> _Exercise brief_
Tally up every line in the records beneath that has "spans", and write down only the total.

> _Extracted records_
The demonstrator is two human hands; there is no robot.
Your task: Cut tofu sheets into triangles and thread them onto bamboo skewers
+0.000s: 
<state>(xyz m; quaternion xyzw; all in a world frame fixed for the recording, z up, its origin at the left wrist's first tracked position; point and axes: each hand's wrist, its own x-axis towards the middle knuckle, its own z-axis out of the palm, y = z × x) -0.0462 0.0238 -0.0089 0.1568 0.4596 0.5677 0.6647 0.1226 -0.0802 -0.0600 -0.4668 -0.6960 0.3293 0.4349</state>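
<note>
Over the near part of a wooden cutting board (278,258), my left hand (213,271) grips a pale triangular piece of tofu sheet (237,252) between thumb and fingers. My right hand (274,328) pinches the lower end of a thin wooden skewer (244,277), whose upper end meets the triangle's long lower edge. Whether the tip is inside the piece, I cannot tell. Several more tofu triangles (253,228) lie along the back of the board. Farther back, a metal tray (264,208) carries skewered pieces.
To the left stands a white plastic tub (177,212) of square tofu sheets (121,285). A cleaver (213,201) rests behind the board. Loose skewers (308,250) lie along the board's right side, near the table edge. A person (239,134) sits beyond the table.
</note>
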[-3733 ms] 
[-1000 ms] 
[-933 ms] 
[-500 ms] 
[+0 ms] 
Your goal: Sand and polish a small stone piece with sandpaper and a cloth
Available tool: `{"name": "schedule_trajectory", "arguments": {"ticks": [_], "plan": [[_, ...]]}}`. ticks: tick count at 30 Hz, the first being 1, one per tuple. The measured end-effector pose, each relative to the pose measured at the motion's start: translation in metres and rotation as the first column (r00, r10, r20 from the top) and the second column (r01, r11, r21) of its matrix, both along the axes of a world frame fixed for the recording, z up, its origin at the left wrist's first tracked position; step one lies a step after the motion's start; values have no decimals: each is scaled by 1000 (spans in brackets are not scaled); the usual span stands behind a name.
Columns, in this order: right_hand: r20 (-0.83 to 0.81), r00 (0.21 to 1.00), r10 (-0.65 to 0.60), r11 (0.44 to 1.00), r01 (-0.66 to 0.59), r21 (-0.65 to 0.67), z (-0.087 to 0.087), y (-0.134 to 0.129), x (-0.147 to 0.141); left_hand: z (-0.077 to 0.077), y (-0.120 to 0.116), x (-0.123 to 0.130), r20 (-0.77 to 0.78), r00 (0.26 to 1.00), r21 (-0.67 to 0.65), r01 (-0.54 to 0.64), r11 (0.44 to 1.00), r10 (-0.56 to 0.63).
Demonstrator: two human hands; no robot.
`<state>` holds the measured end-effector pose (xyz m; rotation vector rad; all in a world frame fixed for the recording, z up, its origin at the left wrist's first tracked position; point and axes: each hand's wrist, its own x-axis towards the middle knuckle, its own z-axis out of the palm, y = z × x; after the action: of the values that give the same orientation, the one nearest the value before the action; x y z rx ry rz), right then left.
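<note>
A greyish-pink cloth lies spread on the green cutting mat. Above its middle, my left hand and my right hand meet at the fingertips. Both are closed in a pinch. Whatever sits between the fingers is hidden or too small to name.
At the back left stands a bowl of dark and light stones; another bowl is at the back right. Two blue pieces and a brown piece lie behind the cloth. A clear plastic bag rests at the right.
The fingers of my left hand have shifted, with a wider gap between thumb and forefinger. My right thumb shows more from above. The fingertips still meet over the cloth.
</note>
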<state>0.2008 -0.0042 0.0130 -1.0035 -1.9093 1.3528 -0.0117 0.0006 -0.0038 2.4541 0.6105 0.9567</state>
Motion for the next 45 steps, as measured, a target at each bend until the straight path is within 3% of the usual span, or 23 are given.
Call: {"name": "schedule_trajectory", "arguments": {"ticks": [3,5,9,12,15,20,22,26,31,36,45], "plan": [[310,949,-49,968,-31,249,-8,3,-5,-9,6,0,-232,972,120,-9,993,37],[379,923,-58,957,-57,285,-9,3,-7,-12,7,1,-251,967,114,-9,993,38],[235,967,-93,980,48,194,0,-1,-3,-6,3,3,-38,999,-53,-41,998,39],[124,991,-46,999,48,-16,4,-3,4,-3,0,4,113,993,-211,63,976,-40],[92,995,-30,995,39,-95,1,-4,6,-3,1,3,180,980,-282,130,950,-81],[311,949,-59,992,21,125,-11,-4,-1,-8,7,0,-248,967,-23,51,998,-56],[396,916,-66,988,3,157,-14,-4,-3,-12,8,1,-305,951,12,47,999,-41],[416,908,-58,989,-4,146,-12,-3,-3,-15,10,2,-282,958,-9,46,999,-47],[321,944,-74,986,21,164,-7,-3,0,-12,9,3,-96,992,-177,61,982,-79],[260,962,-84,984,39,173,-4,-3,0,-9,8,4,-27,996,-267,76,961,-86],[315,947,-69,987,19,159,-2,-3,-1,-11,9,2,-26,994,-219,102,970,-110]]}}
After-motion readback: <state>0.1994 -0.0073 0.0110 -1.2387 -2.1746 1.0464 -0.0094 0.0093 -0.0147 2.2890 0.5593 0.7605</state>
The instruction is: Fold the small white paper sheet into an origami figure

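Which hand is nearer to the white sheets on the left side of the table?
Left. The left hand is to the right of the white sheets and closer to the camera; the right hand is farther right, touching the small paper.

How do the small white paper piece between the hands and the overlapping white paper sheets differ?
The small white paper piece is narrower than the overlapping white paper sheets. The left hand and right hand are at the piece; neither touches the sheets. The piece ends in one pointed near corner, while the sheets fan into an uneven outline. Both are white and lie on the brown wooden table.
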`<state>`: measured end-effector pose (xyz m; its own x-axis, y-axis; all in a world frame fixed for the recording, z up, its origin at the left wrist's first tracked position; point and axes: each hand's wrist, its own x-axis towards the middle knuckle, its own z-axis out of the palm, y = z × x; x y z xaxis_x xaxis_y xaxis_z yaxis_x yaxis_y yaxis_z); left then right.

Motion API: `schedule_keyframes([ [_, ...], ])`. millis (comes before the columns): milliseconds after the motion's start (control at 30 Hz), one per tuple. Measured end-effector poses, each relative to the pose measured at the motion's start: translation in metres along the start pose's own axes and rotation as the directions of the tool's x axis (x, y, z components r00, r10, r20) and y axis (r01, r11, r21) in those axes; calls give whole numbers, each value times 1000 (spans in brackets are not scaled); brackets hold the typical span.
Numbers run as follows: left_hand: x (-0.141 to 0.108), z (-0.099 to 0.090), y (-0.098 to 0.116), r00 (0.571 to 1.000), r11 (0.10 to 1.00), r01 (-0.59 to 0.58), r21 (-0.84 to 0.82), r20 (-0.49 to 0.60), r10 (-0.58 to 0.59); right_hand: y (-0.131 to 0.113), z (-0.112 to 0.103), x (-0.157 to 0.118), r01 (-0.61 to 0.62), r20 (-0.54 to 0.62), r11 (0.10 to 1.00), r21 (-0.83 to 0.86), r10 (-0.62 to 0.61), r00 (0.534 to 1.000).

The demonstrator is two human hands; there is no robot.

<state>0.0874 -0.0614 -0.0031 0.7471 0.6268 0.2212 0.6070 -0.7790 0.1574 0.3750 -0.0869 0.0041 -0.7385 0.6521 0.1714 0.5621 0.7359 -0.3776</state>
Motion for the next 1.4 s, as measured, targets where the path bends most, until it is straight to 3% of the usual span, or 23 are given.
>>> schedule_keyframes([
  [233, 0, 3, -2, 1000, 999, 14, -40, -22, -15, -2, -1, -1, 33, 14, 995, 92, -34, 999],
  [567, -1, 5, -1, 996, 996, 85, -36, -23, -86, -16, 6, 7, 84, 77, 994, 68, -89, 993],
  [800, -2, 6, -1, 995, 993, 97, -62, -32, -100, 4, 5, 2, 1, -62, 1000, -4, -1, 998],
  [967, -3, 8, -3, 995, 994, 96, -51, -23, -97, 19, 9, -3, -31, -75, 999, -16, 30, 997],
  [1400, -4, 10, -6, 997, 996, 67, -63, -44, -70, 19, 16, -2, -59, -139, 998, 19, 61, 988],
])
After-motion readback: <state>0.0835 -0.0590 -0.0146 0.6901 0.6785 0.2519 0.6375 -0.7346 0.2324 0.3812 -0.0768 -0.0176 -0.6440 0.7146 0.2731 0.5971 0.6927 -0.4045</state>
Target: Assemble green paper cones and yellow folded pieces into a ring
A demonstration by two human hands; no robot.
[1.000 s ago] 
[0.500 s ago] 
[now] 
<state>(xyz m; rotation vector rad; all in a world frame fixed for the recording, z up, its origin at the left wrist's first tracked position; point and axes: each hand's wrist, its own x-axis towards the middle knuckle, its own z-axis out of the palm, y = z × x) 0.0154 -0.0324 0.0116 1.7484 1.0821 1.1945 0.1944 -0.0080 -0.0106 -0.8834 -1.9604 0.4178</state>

> _Exercise result_
2